How to Measure CRM Performance

It’s a familiar and reasonable question: “How do we measure the success of our CRM system?” After all, considerable time and expense have been invested into implementing the program, and company executives want to know if they are getting their money’s worth. This happens especially when anticipated sales or revenue forecasts aren’t achieved. But honestly, how exactly DO you measure the success of your CRM?

Assessing CRM Effectiveness

While many CRM experts and business leaders believe the effectiveness of a CRM application can be measured using various metrics, there is no one “correct” answer. The commonly perceived purpose of CRM is to increase profits by boosting sales through improved customer loyalty and retention rates (as well as reducing expenses). However, the company’s sales figures and bottom line changes aren’t actually an accurate measure of the CRM’s performance.

Some CRM software vendors claim that businesses using their CRM product can see sales growth rates exceeding various industry averages. Such a statement is not a deceptive practice; however, these things aren’t easily accounted to any one solution. Few are ever successful at really getting a true measurement.

Company earnings comparisons are not the way to correctly measure CRM accomplishments either, because that representation is very much incomplete. Profit spikes and drops can be the result of local or world economic changes and other factors that are in no way related to your CRM software.

Soliciting customer feedback through surveys and comparing effectiveness of marketing campaigns are great indicators of whether CRM efforts are paying off, but likewise, these methods don’t take into consideration the impact CRM makes on the way you conduct business in other departments.

Many times, when a company doesn’t see an immediate profit increase to cover how much was invested in their CRM database, they simply give up working at it. When weighing the effectiveness of your CRM system, it’s important to consider factors aside from profits. CRM processes influence other operational areas in many ways that are difficult to quantify.

How do you measure inefficiency? If a company is relying on solely on email and spreadsheets to manage its client interactions – with no centralized hub of historical contact information – is it really possible to calculate how ineffective that is?

Reaping CRM Benefits and Ongoing Wins

Try looking at it from the perspective of how much it costs if you don’t commit to your CRM for the long term. Also, examine the day-to-day impact the CRM has on productivity when unique circumstances arise, such as:

  • Keeping virtual and mobile teams and those in different time zones on the same page
  • Maintaining shared, centralized, live access to pertinent information – if a staff member is sick or off site for an extended period of time someone can step in easily.
  • Organized tasks, alerts, and events automatically related to the appropriate client, contact, lead, company or deal

What is it worth to your company when dealing with scenarios such as these that may be uncommon or applicable exclusively to your business processes or industry? A CRM system can adapt to different business situations and support specialized needs, whereas email and spreadsheets are not designed for this purpose.

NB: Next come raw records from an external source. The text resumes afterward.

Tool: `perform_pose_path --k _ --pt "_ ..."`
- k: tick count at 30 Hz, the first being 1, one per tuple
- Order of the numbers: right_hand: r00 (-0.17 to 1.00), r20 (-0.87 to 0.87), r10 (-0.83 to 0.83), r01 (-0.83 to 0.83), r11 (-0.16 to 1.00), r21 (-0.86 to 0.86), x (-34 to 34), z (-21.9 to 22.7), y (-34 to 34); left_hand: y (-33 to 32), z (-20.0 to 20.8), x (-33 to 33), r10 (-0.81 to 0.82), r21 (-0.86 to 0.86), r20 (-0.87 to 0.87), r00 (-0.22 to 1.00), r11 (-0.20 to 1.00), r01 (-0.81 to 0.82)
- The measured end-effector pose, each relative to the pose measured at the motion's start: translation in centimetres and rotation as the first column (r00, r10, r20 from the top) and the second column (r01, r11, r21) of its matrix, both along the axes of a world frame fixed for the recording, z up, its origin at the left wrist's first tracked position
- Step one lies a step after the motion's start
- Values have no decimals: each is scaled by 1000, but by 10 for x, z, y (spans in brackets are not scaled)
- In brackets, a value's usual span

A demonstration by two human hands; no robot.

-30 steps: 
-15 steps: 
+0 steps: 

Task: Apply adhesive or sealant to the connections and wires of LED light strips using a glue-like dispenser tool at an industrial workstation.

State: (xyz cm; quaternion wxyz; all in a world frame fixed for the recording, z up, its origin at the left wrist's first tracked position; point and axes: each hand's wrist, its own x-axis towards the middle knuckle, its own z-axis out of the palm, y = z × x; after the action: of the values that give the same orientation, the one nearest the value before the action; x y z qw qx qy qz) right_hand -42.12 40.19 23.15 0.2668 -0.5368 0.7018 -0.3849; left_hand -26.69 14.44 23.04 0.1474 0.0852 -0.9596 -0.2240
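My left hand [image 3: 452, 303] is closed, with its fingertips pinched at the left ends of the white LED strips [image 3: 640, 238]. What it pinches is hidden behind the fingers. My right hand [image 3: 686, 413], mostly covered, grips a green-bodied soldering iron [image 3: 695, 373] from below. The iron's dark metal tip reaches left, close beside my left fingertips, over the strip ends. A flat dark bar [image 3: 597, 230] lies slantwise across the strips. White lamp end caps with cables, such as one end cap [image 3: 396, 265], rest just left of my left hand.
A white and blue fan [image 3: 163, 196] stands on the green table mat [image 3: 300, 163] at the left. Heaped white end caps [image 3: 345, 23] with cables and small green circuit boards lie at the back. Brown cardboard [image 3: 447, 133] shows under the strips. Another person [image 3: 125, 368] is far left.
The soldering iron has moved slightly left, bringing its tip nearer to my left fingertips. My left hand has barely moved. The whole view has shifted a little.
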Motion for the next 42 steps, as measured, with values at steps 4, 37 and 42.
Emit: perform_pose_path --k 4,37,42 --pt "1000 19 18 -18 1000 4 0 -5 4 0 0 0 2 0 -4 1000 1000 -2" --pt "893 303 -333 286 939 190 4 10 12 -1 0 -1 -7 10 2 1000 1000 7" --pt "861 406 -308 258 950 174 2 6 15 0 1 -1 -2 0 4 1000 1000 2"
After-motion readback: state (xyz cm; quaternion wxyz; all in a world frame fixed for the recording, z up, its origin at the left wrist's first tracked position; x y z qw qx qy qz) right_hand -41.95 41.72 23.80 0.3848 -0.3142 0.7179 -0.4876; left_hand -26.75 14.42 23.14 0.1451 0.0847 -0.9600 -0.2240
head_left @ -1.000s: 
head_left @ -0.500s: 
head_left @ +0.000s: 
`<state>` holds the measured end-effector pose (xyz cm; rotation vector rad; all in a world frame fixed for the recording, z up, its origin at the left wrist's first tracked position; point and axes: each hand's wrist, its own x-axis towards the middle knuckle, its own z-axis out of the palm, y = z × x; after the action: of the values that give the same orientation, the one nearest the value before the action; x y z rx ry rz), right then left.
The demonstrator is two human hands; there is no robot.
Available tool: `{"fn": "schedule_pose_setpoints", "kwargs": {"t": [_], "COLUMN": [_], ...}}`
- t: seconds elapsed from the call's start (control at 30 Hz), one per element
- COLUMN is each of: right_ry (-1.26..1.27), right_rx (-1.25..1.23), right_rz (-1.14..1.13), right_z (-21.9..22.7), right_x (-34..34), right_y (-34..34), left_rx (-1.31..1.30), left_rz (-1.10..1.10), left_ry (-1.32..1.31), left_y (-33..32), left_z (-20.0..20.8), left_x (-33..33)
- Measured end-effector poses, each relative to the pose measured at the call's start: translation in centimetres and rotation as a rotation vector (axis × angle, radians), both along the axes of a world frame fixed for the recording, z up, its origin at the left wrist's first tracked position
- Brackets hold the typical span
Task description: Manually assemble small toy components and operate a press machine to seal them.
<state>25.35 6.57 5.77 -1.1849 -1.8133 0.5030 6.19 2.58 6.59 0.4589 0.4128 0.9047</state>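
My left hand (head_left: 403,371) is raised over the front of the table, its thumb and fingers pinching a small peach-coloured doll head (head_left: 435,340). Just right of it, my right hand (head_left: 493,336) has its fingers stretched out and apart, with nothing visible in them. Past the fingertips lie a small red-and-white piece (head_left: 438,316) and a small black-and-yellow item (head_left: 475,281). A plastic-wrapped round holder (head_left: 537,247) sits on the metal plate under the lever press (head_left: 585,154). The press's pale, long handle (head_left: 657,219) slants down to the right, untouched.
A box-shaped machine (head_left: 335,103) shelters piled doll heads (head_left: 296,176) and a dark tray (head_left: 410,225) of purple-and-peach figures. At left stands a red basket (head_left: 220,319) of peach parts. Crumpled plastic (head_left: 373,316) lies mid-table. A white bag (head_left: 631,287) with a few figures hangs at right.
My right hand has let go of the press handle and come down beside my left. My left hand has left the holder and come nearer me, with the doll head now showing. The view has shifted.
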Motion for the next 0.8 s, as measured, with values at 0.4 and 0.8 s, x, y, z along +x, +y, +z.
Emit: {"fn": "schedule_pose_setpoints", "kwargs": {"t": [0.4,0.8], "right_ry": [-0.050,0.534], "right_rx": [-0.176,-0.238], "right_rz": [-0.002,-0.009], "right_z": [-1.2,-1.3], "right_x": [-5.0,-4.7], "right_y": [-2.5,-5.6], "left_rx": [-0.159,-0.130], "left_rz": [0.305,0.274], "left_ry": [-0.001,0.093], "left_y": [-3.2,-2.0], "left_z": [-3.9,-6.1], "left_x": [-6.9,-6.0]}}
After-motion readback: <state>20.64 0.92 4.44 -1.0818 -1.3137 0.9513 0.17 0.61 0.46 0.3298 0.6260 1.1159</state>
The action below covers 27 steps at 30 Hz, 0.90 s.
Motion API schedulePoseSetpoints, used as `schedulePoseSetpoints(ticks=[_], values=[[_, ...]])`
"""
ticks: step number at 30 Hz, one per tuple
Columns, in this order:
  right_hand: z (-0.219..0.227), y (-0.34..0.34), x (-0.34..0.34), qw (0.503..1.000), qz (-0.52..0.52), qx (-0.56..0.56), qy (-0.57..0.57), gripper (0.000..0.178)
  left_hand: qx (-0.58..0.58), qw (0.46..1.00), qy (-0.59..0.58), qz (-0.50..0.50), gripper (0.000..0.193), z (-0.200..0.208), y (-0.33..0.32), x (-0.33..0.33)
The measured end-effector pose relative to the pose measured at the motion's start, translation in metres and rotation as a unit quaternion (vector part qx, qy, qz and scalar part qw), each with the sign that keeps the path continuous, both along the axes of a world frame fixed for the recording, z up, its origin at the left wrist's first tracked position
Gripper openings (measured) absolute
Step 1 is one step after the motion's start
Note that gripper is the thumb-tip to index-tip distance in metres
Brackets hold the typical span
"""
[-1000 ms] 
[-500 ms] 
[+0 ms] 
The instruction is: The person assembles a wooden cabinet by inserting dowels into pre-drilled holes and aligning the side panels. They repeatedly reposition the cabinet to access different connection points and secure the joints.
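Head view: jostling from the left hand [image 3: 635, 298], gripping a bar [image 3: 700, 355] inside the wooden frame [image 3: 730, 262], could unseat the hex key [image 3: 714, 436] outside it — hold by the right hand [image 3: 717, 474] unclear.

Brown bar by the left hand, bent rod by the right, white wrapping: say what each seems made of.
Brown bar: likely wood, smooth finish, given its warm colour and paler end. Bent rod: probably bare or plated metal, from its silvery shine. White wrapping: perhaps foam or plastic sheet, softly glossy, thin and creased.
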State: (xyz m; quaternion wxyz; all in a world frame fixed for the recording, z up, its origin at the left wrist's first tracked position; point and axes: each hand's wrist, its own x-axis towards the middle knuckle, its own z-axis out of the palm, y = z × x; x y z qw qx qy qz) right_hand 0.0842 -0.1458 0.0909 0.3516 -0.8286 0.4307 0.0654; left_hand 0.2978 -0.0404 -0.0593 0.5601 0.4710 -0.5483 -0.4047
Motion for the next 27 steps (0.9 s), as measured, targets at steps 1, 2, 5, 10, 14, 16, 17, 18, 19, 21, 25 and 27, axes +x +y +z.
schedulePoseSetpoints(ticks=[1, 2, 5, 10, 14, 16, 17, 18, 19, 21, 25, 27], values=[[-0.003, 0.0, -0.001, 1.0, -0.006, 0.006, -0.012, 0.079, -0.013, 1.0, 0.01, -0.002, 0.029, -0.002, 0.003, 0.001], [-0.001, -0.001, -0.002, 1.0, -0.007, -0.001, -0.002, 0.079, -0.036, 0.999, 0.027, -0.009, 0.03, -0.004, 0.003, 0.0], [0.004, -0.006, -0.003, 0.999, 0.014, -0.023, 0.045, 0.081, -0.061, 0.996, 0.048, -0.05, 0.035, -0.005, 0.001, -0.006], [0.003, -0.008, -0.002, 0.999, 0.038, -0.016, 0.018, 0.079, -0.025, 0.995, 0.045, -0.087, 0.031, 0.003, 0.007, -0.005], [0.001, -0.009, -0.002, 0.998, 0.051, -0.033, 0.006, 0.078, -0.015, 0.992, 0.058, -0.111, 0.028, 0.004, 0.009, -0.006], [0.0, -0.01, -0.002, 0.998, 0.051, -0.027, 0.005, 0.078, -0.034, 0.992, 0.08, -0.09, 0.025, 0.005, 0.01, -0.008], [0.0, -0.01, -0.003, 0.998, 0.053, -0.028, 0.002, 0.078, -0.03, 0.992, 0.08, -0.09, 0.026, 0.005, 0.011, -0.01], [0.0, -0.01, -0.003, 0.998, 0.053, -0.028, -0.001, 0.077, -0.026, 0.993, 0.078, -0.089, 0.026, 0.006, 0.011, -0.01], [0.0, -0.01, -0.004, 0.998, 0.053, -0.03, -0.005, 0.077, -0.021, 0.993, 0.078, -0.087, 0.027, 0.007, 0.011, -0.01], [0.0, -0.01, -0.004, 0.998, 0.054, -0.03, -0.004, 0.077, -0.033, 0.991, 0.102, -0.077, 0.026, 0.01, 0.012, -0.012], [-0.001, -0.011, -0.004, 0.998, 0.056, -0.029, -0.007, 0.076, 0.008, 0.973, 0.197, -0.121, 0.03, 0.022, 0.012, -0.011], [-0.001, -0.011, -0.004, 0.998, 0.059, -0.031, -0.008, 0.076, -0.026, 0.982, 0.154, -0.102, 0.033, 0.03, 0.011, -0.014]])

To reap the maximum benefits from your CRM efforts, the information gathered in the CRM needs to be relevant, up-to-date, and applied into actionable data. This will bring about Continuous Process Improvement – the ability to pinpoint problem areas, discover new information that needs to be collected and identify processes that are perhaps no longer necessary.

Measuring the CRM system’s effect in traditional terms is overrated. Keeping it simple to start while continually growing and molding the system and processes to streamline team effectiveness and promote efficiency will save time (and money) for years to come.